今本家には、祖母の姉である大婆様以外、誰もいない。何年か前の事故で、本家の人間がみんな死んでしまったからだ。ここに帰って来た日に、祖母が分家の中から本家の跡取りを選ぶなんて言っていたっけ。
「そんなこと言われても、私は今まで妖怪とかお化けなんて見たことも聞いたこともなかったのよ。そんな小説の中のような話をされても……」
「だが、実際におまえは見ただろう」
「……」
そうだ。神隠しに追いかけられる前だったら、きっと明日本家に行って同じ説明をされたとしても絶対に信じなかっただろう。今は小説の世界のことと言いつつも、なんとなくこの話が嘘ではないということが分かる。
「だいたい、この町には一番あふれてはマズいものがあるだろう。争いに敗れた源氏がいた窟が。あそこから、怨念とかいろんなものが出てこないようにしてるんだよ」
「それがうちの一族」
「そうだ。しかし本家の人間がみんな死んで、当主はすでに高齢で力がなくなってきている。次の当主が誰になるのかと、人間でなくてもみんな興味津々さ」
「もしかして、それで私は追いかけられたの?」
思わず、彼の服をつかむ。たったそれだけのことで、あんな怖い思いをするなんて。だいたい、私は家を継ぐ気なんてこれっぽっちもないというのに。
「ま、興味本位だな。理不尽だと思おうが、人間とそれ以外のモノの理念というものは違うんだ。人を食べるためにいるものや、人はオモチャだと思っているもの、自分と同じように向こうの世界に引き込もうとしているもの。そんなのが、人と同じ数ぐらいいると思っている方がいい」
「……もしそれが本当だとしたら、どうしてあなたは私を助けてくれたの?」
彼の瞳をじっと見つめる。
「言ったろう、ただの偶然だと。それに俺としては、助けた対価さえもらえればなんでもいいんだ」
少なくとも、その瞳は嘘を付いているようにはみえなかった。でも、対価とはなんだろう。助けてもらったのだから、なにかを払わなければいけないとして、でも神獣はお金など使わないだろうし。
「あ、油揚げ? それかお稲荷さん?」
「おい。そんな毎日毎日供えられているものなんて、誰が欲しいと思うんだよ」
「だって、狐の好物でしょ?」
「だから、俺は神獣。つまり神様ってこと。もっと他の物があるだろう。お前の体とか。ま、初回だし、いきなりそんな大きな物はまずいか。そうだな、簡単なとこでベロチューとかどうだ?」
「は、頭おかしいんじゃない。ベロチューして欲しいなんて言う神様なんて、見たことも聞いたこともないわ。中二病か」
鼻で笑ったあと、じとりと睨みつける。
「な、なんだよ。そんな虫けらでも見る目は。助けてもらって、失礼だろう」
「いやいや、女子高生にベロチューして欲しいなんて、この世界で言ったら捕まりますよ?」
「俺はこの世界の理とは違うとこで生きてるからいいんだよ。だいたい、おまえ胸もませろって言っても、ないだろう。って、いてー」
言い終わるか終わらないかのところで、私は蹴りを入れる。私の蹴りは見事に脛にヒットした。

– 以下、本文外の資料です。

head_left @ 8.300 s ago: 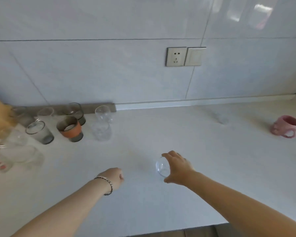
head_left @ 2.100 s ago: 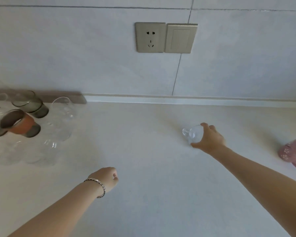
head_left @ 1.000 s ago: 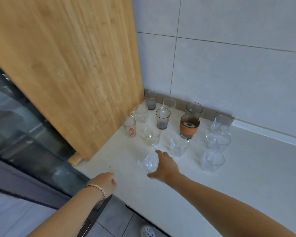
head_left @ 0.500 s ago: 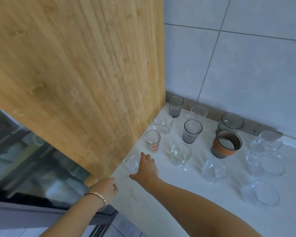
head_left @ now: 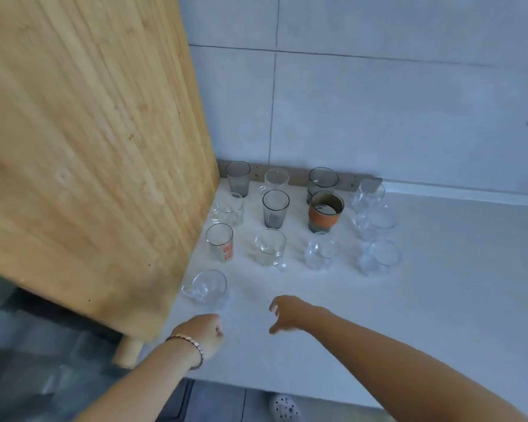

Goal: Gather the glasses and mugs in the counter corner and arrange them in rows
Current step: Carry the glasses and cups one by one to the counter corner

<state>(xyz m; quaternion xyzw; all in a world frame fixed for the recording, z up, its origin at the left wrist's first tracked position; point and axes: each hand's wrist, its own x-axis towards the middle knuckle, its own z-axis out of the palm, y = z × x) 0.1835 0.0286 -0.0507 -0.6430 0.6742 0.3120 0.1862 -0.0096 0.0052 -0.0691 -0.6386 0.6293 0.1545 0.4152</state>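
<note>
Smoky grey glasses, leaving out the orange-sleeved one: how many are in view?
3: grey tumbler at the back by the wooden board; wide grey glass at the back wall, behind the orange-sleeved cup; ribbed grey glass one row nearer. None seems hidden.

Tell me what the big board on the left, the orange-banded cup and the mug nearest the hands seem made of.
Board: light wood, likely bamboo, matt; long straight grain strips.
Cup: dark tinted glass, it seems, wrapped in a matt orange band, perhaps silicone.
Mug: clear glossy glass; the counter shows through it.
</note>
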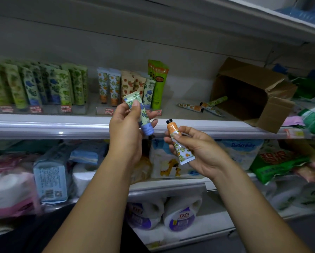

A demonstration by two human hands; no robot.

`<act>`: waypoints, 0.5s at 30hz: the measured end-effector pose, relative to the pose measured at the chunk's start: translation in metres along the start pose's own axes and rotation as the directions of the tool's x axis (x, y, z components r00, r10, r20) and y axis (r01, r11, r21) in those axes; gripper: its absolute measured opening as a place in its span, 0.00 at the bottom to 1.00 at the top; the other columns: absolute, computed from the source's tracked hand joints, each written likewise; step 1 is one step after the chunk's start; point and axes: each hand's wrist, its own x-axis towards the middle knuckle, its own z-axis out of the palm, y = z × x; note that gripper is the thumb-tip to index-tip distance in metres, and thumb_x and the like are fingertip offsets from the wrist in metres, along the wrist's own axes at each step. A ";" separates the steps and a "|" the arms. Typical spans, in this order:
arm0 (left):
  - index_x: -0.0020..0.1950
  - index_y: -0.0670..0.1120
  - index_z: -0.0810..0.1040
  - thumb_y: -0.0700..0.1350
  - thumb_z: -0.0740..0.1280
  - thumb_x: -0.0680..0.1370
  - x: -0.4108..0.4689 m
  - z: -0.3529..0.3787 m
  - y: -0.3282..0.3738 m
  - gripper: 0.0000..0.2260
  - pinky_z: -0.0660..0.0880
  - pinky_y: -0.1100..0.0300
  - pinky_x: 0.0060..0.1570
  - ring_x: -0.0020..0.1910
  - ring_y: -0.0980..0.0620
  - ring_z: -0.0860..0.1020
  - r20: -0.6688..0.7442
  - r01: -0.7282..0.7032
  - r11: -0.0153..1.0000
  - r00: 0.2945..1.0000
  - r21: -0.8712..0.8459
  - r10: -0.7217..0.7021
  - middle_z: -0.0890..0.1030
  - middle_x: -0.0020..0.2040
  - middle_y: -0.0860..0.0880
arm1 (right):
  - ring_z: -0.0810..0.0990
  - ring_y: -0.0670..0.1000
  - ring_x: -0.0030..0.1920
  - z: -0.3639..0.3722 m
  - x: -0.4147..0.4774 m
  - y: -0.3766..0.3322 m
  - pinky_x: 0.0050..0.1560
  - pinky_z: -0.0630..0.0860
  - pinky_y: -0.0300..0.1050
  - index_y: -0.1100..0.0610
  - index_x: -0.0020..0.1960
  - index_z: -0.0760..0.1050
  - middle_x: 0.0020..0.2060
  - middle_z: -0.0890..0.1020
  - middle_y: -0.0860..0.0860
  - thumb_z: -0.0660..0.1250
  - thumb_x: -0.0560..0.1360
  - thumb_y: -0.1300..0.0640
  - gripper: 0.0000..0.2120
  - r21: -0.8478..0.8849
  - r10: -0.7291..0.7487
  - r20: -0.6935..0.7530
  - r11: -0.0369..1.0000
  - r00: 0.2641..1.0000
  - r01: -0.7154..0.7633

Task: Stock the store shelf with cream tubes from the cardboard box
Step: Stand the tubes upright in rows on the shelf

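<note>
My left hand [124,132] grips a pale green cream tube with blue flowers [141,114], cap end down, in front of the shelf edge [43,125]. My right hand [198,150] holds an orange and white cream tube [178,143] with its black cap pointing up. Upright tubes fill clear display racks on the shelf, one at the left [38,84] and one in the middle [131,84]. An open cardboard box [251,94] lies on its side at the shelf's right. A few loose tubes [202,106] lie at its mouth.
A tall green tube [157,83] stands at the right end of the middle rack. The lower shelf holds tissue packs [50,172], diaper packs [240,150] and green bags [277,165]. Detergent bottles [180,214] stand on the bottom shelf. Green packages [312,121] crowd the far right.
</note>
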 end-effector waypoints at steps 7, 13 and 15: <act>0.59 0.50 0.77 0.53 0.68 0.82 -0.004 -0.005 -0.005 0.09 0.76 0.61 0.32 0.34 0.55 0.80 0.050 -0.055 0.926 0.998 0.374 0.039 0.84 0.46 0.47 | 0.85 0.58 0.53 0.007 -0.001 0.001 0.44 0.83 0.46 0.65 0.67 0.69 0.57 0.84 0.60 0.66 0.79 0.64 0.18 -0.198 -0.039 0.055 0.979 0.998 0.050; 0.60 0.47 0.80 0.45 0.74 0.78 -0.005 -0.010 -0.006 0.11 0.76 0.63 0.31 0.36 0.56 0.81 0.067 -0.049 0.908 0.997 0.415 0.023 0.86 0.45 0.47 | 0.87 0.56 0.48 0.015 0.000 -0.007 0.44 0.83 0.40 0.66 0.60 0.78 0.50 0.85 0.62 0.70 0.76 0.63 0.14 -0.158 -0.078 -0.008 0.984 0.997 0.076; 0.59 0.44 0.80 0.43 0.74 0.78 -0.003 -0.010 -0.007 0.11 0.76 0.63 0.30 0.32 0.59 0.78 0.046 -0.053 0.930 0.998 0.363 0.039 0.84 0.39 0.51 | 0.87 0.56 0.47 0.017 0.002 -0.011 0.45 0.83 0.39 0.67 0.60 0.76 0.50 0.85 0.64 0.70 0.75 0.64 0.15 -0.047 -0.087 -0.045 0.995 0.995 0.085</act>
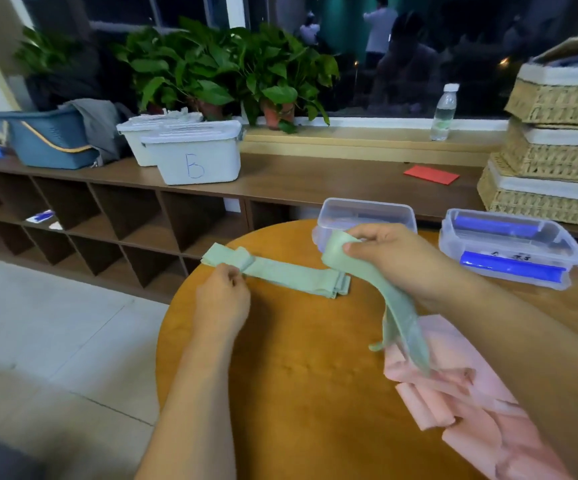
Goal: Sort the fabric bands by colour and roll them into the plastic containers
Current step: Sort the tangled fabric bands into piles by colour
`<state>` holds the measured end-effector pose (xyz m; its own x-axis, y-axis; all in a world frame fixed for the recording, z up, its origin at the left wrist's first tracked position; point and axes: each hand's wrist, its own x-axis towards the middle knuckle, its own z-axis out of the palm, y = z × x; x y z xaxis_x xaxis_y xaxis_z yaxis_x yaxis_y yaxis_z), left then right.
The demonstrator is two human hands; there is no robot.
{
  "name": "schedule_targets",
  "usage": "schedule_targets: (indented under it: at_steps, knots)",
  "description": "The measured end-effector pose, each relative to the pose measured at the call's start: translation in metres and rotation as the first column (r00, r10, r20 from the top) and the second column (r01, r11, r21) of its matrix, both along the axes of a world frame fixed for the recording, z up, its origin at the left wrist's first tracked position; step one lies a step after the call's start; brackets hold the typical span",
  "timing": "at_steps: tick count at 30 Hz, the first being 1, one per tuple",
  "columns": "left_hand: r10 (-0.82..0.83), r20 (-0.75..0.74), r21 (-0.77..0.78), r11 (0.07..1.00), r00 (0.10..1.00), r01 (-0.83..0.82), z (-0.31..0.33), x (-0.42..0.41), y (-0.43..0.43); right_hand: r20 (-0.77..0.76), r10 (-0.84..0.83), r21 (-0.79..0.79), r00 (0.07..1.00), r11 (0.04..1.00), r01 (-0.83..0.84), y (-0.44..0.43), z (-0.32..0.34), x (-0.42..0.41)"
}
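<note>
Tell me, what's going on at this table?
A person is sorting fabric bands on a round table. The right hand holds up a green band, its tail hanging down to the pink pile. The left hand pinches the green stack lying flat. A container behind holds blue rolls.
</note>
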<state>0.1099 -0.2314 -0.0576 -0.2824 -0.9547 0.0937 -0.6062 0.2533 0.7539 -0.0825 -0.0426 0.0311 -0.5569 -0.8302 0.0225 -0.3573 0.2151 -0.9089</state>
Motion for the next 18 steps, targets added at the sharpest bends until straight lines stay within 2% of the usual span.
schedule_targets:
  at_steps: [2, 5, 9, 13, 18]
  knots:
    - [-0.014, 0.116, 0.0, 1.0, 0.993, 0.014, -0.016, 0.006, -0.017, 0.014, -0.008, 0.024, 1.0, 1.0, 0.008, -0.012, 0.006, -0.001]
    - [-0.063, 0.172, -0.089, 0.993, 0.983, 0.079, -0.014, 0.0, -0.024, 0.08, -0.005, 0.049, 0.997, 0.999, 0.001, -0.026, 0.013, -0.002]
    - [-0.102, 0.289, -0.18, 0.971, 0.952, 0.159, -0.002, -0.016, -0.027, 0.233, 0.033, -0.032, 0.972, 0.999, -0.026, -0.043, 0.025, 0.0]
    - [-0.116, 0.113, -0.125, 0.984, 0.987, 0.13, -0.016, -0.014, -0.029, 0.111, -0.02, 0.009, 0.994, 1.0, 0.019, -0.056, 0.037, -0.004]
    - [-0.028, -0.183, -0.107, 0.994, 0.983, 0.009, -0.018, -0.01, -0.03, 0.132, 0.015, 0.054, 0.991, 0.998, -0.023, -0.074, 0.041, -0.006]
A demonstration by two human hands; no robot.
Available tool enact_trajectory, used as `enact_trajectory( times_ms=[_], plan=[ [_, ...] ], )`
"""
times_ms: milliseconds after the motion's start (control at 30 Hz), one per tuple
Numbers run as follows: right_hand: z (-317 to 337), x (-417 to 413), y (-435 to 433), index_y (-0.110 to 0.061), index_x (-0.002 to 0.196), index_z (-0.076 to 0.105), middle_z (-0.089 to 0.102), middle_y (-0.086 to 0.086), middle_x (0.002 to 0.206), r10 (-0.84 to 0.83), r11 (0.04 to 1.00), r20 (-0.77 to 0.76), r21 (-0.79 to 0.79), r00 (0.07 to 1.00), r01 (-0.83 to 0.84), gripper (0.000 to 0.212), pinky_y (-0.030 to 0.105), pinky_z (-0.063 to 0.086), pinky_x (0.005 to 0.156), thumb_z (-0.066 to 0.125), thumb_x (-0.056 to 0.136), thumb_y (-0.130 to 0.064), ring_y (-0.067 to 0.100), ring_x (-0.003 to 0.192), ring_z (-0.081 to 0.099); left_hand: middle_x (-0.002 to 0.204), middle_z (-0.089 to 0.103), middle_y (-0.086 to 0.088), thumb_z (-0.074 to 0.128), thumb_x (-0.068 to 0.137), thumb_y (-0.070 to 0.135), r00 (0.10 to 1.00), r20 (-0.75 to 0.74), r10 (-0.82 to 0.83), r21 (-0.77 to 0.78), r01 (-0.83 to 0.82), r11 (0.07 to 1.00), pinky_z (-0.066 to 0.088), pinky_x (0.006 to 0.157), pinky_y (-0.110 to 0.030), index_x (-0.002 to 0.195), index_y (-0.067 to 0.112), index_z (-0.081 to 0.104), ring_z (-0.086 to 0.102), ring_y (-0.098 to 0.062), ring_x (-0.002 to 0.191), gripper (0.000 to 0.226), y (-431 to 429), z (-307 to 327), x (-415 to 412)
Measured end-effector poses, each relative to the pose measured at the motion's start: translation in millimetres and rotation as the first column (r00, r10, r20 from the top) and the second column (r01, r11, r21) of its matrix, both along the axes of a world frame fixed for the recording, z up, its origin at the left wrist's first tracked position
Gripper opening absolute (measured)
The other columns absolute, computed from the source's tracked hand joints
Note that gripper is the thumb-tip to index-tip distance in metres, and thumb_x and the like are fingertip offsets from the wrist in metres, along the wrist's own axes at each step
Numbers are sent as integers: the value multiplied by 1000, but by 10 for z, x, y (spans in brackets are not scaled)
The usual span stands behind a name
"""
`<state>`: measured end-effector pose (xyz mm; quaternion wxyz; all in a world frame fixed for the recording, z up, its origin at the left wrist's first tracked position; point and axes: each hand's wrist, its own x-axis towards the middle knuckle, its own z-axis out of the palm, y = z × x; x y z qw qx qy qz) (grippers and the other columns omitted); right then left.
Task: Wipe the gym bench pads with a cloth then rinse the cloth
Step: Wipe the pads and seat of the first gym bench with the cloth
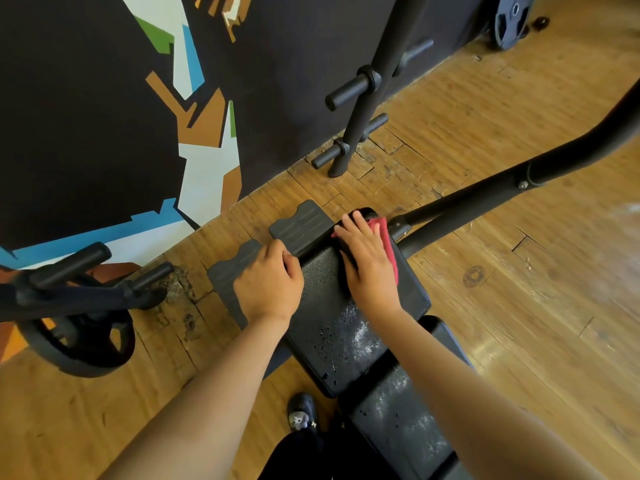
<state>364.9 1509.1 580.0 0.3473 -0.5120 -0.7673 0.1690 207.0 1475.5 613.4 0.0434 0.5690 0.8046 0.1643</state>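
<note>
A black gym bench pad (332, 327) runs from the lower middle toward the centre, with wet spots and white streaks on it. A second pad (401, 424) continues toward me. My right hand (369, 261) presses a red cloth (388, 240) flat on the far end of the pad, fingers straight. My left hand (268, 282) grips the pad's left edge with curled fingers.
Two grey footplates (299, 223) lie on the wooden floor beyond the pad. A black frame tube (502, 188) rises to the right. A plate rack post (367, 91) stands by the painted wall. A weight plate (81, 341) sits at left. My shoe (301, 412) is below.
</note>
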Motion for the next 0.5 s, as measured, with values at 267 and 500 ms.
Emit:
enact_trajectory(
  times_ms=[267,500],
  plan=[
    [4,160,206,-20,132,56,40,1,150,-86,996,101,-20,991,88,38,43,8,120,44,99,-33,18,146,20,72,52,4,46,94,21,1000,19,4,4,-4,1000,15,48,-20,81,16,53,41,-18,51,16,-3,10,5],
    [60,-19,-62,-34,133,54,37,-5,152,-106,988,13,-110,994,107,44,49,-2,120,30,100,-50,14,147,15,75,55,3,44,95,23,1000,13,5,-7,-5,1000,16,48,-20,84,17,55,41,-14,52,17,-10,26,1]
  ],
)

人が一番気にしていることを、大声で言う奴は敵でしかない。これでもBカップあり、まだまだ成長途中なのだ。
「神様、サイテー。ないわ」
「なんだよ、せっかく助けてやったのにそれはないだろう。じゃ、最大限に譲って、パンツくれ」
「うわ、もうありえない。俗物だ、俗物」
「そんな難しい言葉出してくるんじゃねーよ。パンツでいいって言ってるんだ。あ、おい、ちゃんと明日の朝までには供えておけよ。七代祟るぞ」
彼の言葉を無視し、母屋へと歩き出す。助けた神様が祟るって……。本末転倒だな。
「おい、千夏きーてるのか? 無視するんじゃない。物が嫌なら、軽いキスとかでも」
「まだ言うか……」
ダメだ、この神様だか神獣だか。頭の中がエロくて残念過ぎる。
「ねぇ、そういえば名前聞くの忘れてた。なんて言うの?」
「ん、ああ……シンと呼んでくれ」
私が振り返ると、やや考えたように彼は答える。
ああまただ、あのなにかもの悲しそうな瞳。どうしてそんな目で私を見るのだろうか。
「ねえ、もしかして、どこかで……」
「パンツは明日の朝までだからな。過ぎたら違うもの貰いに行くからな」
「うわ、変態」
ドラマチックな想像をした自分を返して欲しい。ただ少しだけ先ほどまでの怖かった気持ちが薄れたということは絶対に言わない。
「またね、シン」
午後の山風が強く吹いたかと思うと、もうそこにシンと名乗った神獣の姿はなかった。私は歩き出す。深淵など覗くものかと誓いながら。